··· DATA PROVIDED

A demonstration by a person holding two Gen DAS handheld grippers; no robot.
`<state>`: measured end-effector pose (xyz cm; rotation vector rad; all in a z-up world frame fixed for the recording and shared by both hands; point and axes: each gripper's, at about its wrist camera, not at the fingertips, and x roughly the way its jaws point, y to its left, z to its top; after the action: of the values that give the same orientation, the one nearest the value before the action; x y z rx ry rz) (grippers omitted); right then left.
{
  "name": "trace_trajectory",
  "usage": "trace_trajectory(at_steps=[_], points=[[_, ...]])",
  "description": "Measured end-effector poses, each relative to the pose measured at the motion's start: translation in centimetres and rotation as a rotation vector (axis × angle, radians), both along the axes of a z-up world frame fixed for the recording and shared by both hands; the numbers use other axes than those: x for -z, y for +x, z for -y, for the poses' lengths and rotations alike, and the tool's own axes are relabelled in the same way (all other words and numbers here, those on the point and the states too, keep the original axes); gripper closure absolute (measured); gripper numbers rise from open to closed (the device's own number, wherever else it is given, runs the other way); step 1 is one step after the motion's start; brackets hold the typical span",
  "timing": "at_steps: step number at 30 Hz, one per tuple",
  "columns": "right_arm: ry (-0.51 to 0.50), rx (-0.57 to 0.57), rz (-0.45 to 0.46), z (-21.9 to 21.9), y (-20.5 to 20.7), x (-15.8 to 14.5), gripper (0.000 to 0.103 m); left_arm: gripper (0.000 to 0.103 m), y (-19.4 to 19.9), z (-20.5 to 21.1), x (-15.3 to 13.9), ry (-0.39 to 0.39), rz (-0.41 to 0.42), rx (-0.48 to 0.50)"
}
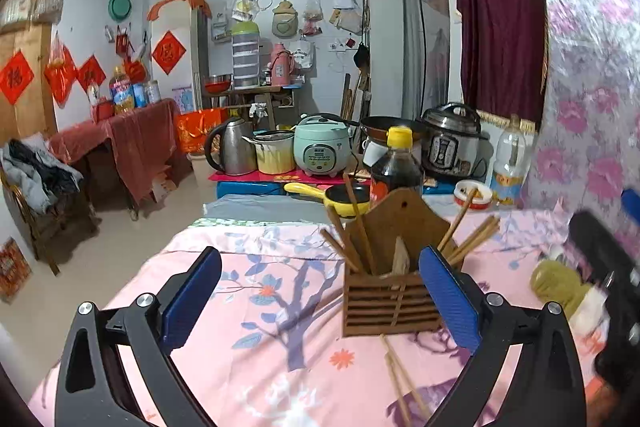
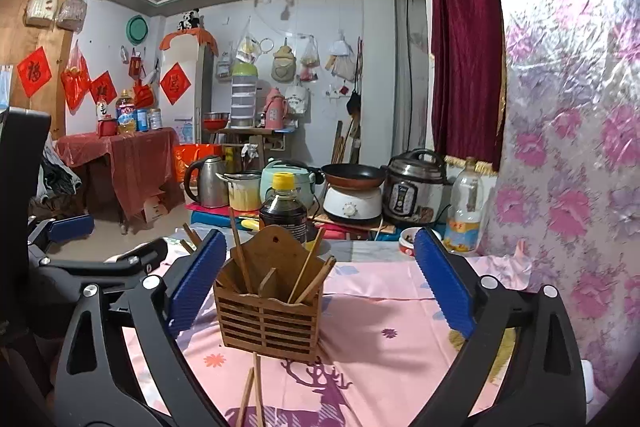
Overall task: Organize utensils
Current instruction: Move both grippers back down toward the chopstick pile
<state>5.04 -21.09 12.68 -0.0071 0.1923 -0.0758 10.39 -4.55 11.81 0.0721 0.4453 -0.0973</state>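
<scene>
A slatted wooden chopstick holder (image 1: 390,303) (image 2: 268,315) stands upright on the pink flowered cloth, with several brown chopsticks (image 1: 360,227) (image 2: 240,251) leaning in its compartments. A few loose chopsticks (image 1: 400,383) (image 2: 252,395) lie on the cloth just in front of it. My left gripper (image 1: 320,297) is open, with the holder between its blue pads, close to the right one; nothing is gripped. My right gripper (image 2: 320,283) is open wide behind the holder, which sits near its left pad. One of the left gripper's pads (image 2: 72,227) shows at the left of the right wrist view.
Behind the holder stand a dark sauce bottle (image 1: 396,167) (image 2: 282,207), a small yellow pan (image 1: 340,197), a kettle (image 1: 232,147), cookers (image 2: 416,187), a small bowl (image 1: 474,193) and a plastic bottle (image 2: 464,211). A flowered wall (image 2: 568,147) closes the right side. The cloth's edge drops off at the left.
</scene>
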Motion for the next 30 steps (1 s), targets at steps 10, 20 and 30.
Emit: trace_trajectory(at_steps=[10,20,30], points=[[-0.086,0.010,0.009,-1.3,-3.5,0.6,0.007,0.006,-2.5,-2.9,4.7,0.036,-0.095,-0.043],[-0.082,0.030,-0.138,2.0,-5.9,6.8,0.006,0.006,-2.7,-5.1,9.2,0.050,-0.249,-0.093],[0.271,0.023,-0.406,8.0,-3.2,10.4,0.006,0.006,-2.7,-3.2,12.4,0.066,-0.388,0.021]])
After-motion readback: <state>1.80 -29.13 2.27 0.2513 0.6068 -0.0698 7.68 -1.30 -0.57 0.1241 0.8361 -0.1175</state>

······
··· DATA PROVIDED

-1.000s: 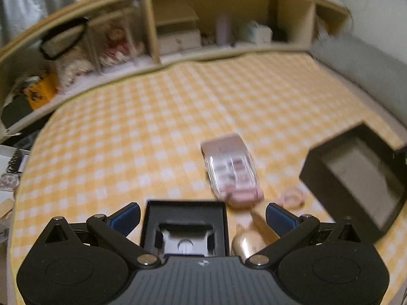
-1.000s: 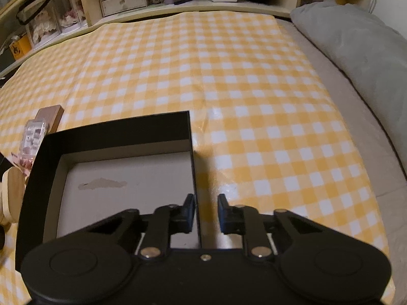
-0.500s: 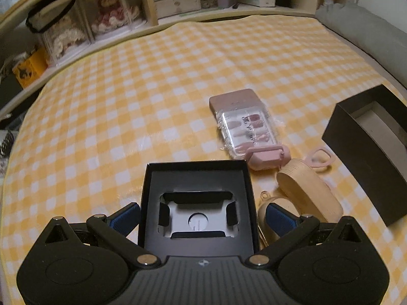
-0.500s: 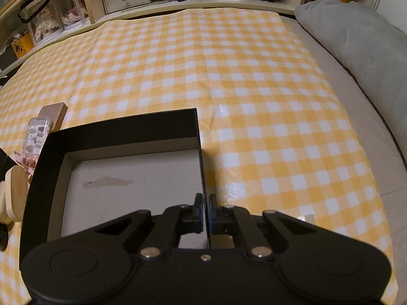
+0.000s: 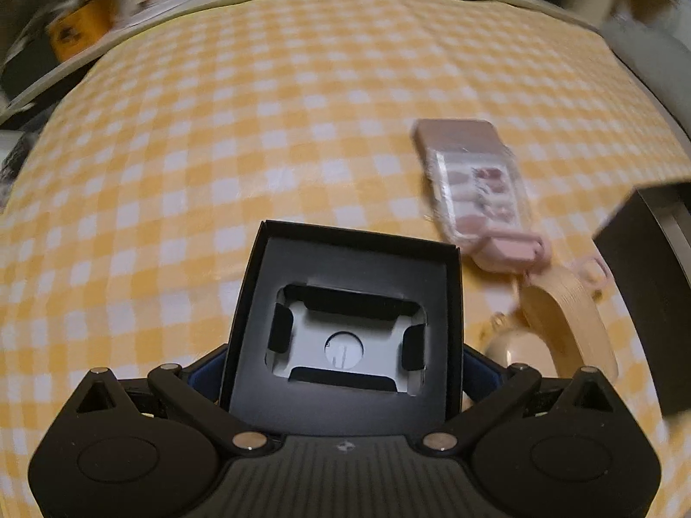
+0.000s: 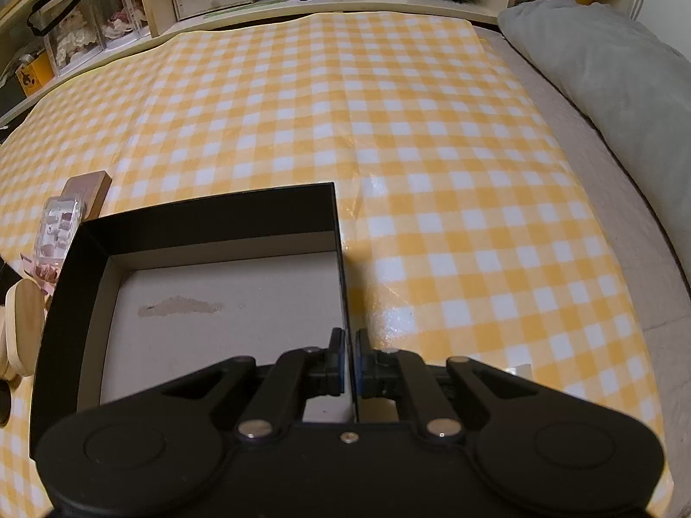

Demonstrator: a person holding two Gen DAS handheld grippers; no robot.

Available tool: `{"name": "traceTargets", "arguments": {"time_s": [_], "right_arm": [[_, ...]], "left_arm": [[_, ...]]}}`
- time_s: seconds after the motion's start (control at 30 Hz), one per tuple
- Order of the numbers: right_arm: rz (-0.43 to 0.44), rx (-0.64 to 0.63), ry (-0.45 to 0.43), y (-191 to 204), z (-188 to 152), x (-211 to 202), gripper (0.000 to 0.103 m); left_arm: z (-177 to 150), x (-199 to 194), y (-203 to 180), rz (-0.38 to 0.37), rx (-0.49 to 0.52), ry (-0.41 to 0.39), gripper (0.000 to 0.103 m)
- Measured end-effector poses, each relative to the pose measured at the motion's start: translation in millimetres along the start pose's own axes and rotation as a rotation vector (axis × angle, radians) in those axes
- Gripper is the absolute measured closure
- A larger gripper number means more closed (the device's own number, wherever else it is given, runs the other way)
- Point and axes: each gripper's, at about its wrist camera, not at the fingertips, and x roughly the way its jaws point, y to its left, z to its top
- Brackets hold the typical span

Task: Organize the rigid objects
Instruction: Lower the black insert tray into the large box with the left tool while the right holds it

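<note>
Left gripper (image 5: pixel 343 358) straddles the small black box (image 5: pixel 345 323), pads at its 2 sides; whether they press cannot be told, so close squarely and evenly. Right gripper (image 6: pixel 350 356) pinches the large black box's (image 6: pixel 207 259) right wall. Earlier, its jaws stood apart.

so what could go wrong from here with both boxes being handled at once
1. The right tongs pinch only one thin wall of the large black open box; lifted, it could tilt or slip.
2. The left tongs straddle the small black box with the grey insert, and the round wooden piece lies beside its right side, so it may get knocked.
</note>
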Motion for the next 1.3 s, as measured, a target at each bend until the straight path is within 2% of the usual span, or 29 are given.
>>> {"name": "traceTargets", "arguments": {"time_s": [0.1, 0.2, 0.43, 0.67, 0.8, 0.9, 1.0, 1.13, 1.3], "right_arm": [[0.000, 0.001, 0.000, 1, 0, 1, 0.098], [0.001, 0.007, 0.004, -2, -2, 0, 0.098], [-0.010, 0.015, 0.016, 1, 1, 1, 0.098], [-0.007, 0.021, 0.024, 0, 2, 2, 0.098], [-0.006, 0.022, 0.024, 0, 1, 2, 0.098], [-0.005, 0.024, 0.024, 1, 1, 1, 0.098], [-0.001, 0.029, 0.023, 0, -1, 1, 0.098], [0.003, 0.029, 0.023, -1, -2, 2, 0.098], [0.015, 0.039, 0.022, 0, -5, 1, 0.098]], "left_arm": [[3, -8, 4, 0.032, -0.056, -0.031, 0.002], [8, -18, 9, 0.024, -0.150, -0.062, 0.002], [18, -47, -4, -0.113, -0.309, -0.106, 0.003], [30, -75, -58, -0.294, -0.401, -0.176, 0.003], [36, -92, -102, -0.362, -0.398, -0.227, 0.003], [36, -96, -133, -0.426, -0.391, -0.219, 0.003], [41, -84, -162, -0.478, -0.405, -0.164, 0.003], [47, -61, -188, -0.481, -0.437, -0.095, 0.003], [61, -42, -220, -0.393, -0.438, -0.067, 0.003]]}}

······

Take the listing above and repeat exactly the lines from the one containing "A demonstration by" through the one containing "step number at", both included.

_ANSWER SECTION_
A demonstration by a person holding two Gen DAS handheld grippers; no robot.
`<state>`: measured end-effector pose (xyz cm; rotation vector rad; all in a z-up world frame fixed for the recording and shared by both hands; point and axes: each gripper's, at about its wrist camera, not at the fingertips, and x roughly the way its jaws point, y to its left, z to its top; after the action: of the values that give the same orientation, the one nearest the value before the action; x y z rx ry rz) (grippers omitted); right then left.
{
  "name": "trace_trajectory",
  "usage": "trace_trajectory(at_steps=[_], points=[[_, ...]])",
  "description": "Measured end-effector poses, each relative to the pose measured at the motion's start: translation in centimetres and rotation as a rotation vector (axis × angle, radians), both along the axes of a z-up world frame fixed for the recording and shared by both hands; the numbers use other axes than those: x for -z, y for +x, z for -y, for the poses' lengths and rotations alike, and the tool's own axes are relabelled in the same way (all other words and numbers here, those on the point and the states too, keep the original axes); gripper closure absolute (measured); gripper numbers rise from open to closed (the device's own number, wherever else it is given, runs the other way); step 1 is one step after the motion's start; brackets hold the typical span",
  "timing": "at_steps: step number at 30 Hz, one per tuple",

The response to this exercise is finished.